I was visiting my parents home in Spokane this weekend and came across an old photo of my sister and I on the flight deck of a Qantas Boeing 747 from way back in the early 90’s. I remember this moment vividly, it was ne of many sign posts throughout my life that led me to becoming a pilot. Now, sure, I’m not a fixed wing pilot captaining massive multi-engine jets from continent to continent, but all the same these sign posts led me to become a commercial pilot.
The one thing I hope this post does is help to inspire other young people to pursue aviation, the next thing I REALLY would like to achieve would be for Capt. Penklis with Qantas to see this. So if you know him, or the people at Qantas, do me a favor and pass this along.
It was early in the 90’s. The exact year eludes me but I think it was 1991 – and I’d ask my family but everyone here is asleep – so we’re going with 1991. You’ve got to remember I was really young when this all happened so the details may be a bit fuzzy. We were on a long trans-pacific flight from LA to Sydney headed back to our home on Papua New Guinea, where my dad was working at the time. I use “at the time” loosely as I grew up on that island and he worked there for 13 years.
Because this was way pre-9/11 I was eager to partake in my favorite part of EVERY FLIGHT I EVER WAS ON – visiting the flight deck. Every switch, every knob, every control fascinated me. The pilots were the coolest people I’d know, and inspired me on every visit! This was what I wanted to do, it was aviation, and science, and technology. I’m sure I looked the part too – wide eyes, jaw agape in wonderment, at every identical flight deck I visited. I recall some of these planes still having flight engineers on them, instead of the modern two pilot crew we see anymore.

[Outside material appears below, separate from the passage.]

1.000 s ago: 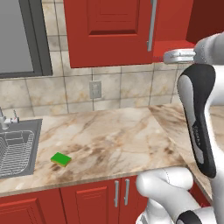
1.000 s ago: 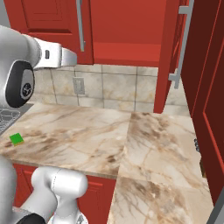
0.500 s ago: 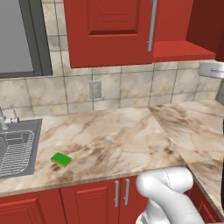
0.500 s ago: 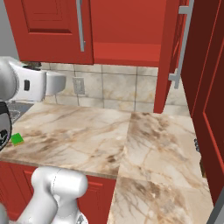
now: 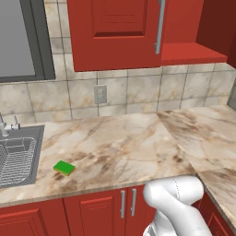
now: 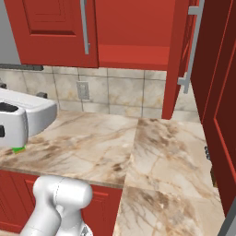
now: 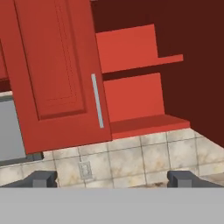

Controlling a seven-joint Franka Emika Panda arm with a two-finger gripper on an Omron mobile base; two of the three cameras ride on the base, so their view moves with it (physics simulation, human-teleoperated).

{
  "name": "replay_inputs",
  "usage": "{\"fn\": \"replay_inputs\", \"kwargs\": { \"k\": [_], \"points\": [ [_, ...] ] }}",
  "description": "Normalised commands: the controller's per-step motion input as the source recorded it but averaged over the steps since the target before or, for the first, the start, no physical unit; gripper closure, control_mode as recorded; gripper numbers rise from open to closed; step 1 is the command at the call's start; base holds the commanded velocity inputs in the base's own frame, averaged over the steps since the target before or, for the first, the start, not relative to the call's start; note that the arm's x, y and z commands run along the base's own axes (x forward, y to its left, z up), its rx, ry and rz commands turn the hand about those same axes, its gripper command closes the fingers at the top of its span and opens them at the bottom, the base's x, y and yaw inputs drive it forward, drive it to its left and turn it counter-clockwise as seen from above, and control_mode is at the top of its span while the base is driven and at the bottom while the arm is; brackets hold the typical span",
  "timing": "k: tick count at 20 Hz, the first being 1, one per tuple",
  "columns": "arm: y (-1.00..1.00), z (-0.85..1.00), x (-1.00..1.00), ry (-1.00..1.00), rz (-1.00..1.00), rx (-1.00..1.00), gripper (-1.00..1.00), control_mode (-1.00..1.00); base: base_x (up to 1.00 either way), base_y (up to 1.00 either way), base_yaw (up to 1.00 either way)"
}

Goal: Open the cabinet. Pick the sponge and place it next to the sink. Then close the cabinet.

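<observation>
The cabinet (image 5: 115, 32) hangs over the counter with its left door shut and its right half open onto bare red shelves (image 7: 131, 52). Its right door (image 6: 182, 60) stands swung out, bar handle facing the room. The green sponge (image 5: 64, 168) lies flat on the marble counter, just right of the sink (image 5: 39, 147), whose small faucet (image 5: 7, 124) is at the back rim. My gripper (image 7: 112, 179) is open and holds nothing. It faces the shut left door and its silver handle (image 7: 97, 100) from a distance.
A wall outlet (image 5: 100, 94) sits on the tiled backsplash. A grey window (image 5: 18, 37) is above the sink. The counter turns a corner at the right (image 5: 207, 133). A tall dark red panel (image 6: 221, 92) stands on the far right. My white arm link (image 6: 23, 120) crosses the left edge.
The arm has swung out of the left base view and sunk lower in the right base view. The gripper stays open. The sponge and doors have not moved.
</observation>
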Motion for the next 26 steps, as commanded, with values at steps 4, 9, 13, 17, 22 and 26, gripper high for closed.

As soon as I was able to I asked the flight attendant if I could visit the cockpit, and of course she smiled a beautiful Australian smile at me and said she would check with the Captain. Enter Captain Mark Penklis, Qantas pilot and all around great guy! She returned later to fetch me for my visit and escorted me up to the cockpit and walked me in. This was the biggest plane in the civilian inventory at the time and I was standing at its nerve center, every control input, every system, ran from here.
After the usual exchange of questions mostly in the “what’s this, what’s that” category I went back to my family and my seat, content and smiling. My time had been well spent and as a kid who all he wanted to do was fly – I’d just gotten my fix for the flight. Now, up until now this story sounds like any one of a thousand other stories where a kid visits the pilots on a transoceanic flight, right? Here is where it changes and becomes inspirational.
There are things we experience in our lifetime that mark us because of how impactful they are. How special a moment is will never be measured in the words that were spoken in that moment. Words fade. But what doesn’t fade is the feeling, the impact of a moment. How you feel in a moment that defines you will be etched into your soul. I’ve been telling this story to anyone that would listen to me for a minute. Anyone who has ever asked me about why piloting, has heard this tale. I don’t remember what was said, but I do remember that it was one of the greatest moments of my life.
The flight attendants were making their rounds before we were set to land in Sydney. This was old hat to my family as we’d grown up making these hops. Seats up, belts fastened, trays latched, etc etc. The same lovely Australian that had taken me up to visit the cockpit earlier stopped at my seat and crouched beside me to say something. “The Captain wanted me to ask if you’d like to sit in the cockpit for the landing.”
My parents gave an approving nod, which probably wouldn’t have mattered as I was already up and in the aisle ready to go. Once again she led me to the flight deck but this time felt different. Important. I wasn’t just going to visit the Captain and ask questions, I was going up there for landing. Not just any landing either, a Boeing 747 landing at night into Sydney. I remember sitting in a fold down jump seat in the back of the cabin. The pilots were busy working away and I was in sensory overload. The lights of the city were off of the nose, and the radio was alive with directions as they maneuvered the jumbo jet into position. I’d seen this landing before, a dozen times perhaps, from the passenger side of the airplane.
The sky was dark, dotted by the city lights and skyline. In almost a mirror of outside the airplane, the cockpit lighting was off and it was dark too – the cityscape lights replaced with dim panel and knob lights creating a glow. The runway lights came into view and they were the most remarkable lights in all of Sydney. Even to this day I’d say that the full instrument lighting array at Sydney’s airport would one=up any other display in the city. Excuse my slight bias. The ground came closer and closer and eventually the city lights began to vanish to the sides of the cockpit windows. The nose came up and the rear wheels touched down, and then the Captain lowered the rest of the jumbo onto the nose gear. Even with all of the wheels on the ground the view from the cockpit was surprisingly high. I felt like we were still flying we were so high above the ground.
This moment shaped me. It may very well have changed my life. I was exposed to aviation in the form of helicopters and airplanes so regularly that it isn’t very surprising I became a pilot. But what matters, are those moment that define WHY you do something. If want to know me as a pilot, if you want to really get to the core of my passion. You’ll find it is made of moments like this one.